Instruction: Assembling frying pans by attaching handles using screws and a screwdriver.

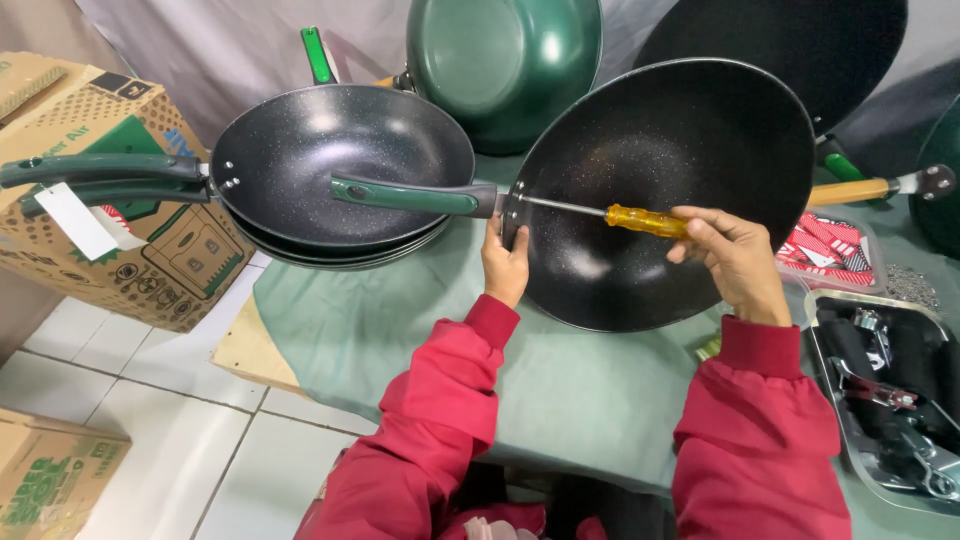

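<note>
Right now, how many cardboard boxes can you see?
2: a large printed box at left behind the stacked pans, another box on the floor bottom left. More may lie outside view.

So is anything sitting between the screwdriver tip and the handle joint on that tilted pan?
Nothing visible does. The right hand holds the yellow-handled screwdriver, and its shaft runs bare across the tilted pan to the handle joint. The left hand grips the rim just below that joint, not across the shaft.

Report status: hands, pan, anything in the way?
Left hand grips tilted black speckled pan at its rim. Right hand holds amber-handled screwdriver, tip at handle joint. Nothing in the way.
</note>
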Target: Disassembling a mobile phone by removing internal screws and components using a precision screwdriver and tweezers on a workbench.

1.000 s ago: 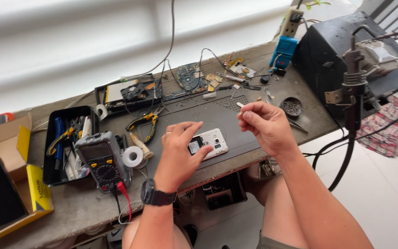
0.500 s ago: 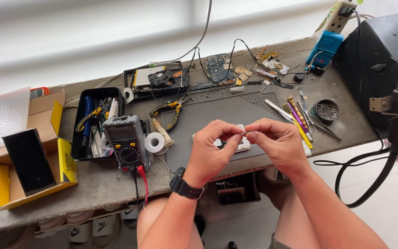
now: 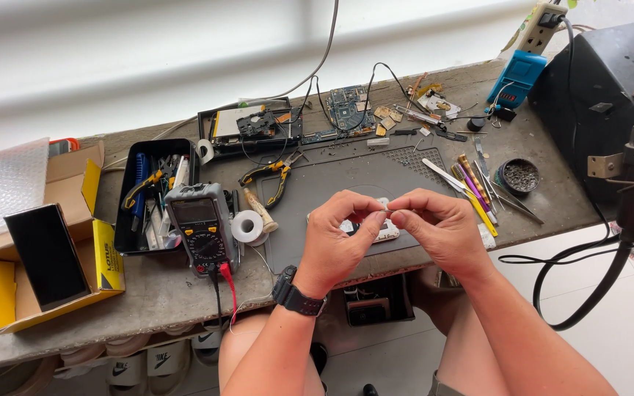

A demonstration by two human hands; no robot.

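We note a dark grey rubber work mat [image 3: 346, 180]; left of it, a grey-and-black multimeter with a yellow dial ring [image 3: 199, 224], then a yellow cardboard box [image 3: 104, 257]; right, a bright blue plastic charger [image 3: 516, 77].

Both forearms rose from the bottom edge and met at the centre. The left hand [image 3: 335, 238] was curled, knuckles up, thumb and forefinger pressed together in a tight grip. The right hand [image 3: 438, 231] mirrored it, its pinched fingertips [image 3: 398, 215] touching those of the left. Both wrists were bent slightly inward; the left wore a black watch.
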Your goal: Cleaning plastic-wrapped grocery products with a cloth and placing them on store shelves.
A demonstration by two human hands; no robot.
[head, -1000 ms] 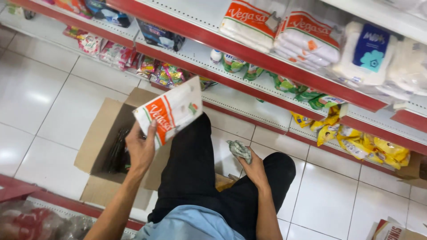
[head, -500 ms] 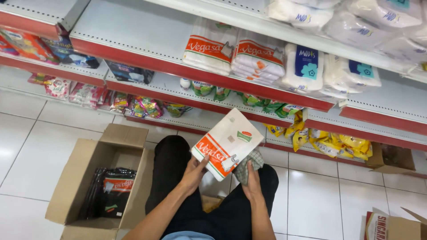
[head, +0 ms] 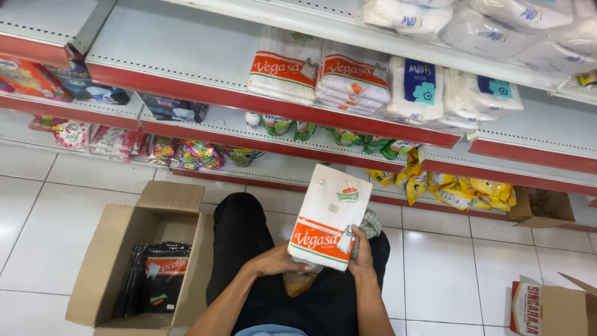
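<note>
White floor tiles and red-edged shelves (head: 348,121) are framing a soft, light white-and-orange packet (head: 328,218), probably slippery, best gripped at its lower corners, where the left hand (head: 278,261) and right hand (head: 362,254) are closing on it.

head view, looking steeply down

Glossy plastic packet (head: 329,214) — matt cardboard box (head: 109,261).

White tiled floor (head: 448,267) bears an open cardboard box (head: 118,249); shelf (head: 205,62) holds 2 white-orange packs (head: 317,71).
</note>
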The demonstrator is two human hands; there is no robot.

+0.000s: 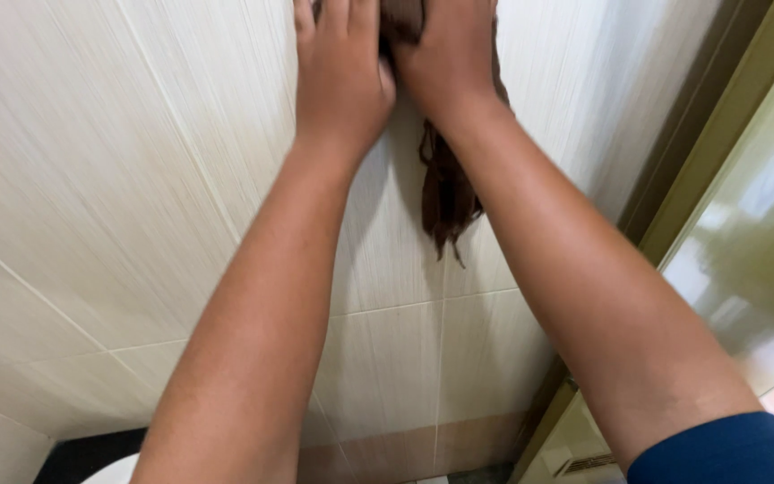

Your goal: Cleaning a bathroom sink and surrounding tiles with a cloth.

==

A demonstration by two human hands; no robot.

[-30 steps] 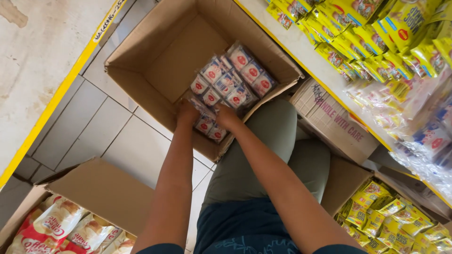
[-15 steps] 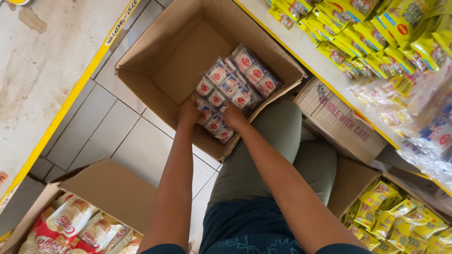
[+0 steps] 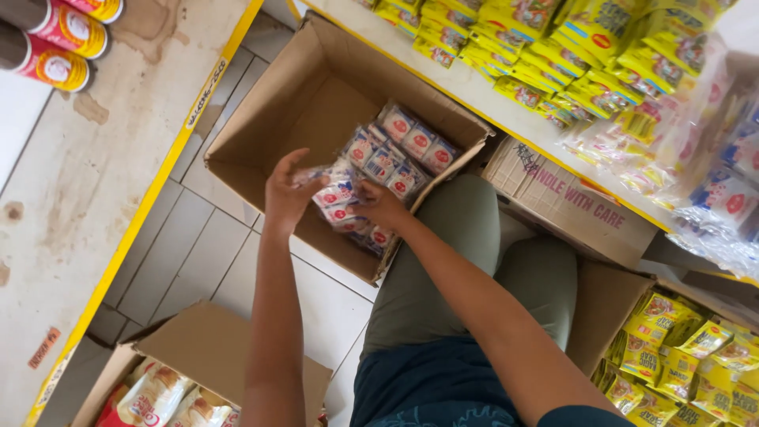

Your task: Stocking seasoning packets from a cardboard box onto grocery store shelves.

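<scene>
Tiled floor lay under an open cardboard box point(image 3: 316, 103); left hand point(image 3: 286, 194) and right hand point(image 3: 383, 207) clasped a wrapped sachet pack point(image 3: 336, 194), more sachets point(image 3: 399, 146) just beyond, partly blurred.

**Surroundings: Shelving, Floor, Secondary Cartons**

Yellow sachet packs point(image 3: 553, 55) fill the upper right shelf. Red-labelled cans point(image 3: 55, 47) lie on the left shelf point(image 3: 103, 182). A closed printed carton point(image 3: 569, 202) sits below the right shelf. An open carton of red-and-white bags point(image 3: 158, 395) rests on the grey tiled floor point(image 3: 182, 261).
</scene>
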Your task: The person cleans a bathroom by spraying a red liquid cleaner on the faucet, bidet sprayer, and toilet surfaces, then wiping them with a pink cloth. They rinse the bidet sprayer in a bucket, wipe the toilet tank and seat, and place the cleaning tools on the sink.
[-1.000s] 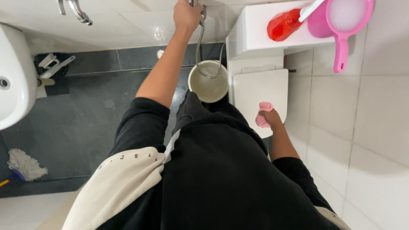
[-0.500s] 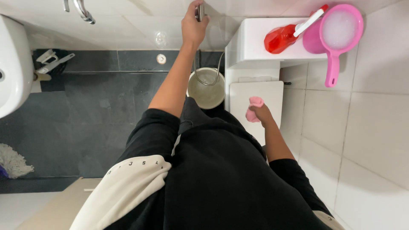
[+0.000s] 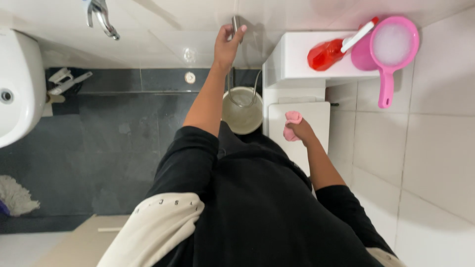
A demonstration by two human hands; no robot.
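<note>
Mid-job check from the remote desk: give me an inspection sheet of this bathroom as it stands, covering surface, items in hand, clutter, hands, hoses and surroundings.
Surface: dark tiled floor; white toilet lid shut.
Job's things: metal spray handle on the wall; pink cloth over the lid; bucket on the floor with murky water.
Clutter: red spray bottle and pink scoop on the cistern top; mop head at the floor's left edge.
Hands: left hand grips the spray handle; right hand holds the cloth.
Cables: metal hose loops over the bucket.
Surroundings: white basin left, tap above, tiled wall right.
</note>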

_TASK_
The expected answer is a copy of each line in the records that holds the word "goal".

_YOUR RESPONSE_
Your goal: Cleaning plastic-wrapped grocery products with a cloth and placing them on store shelves.
Your goal: Cleaning a bathroom sink and surrounding tiles with a cloth.

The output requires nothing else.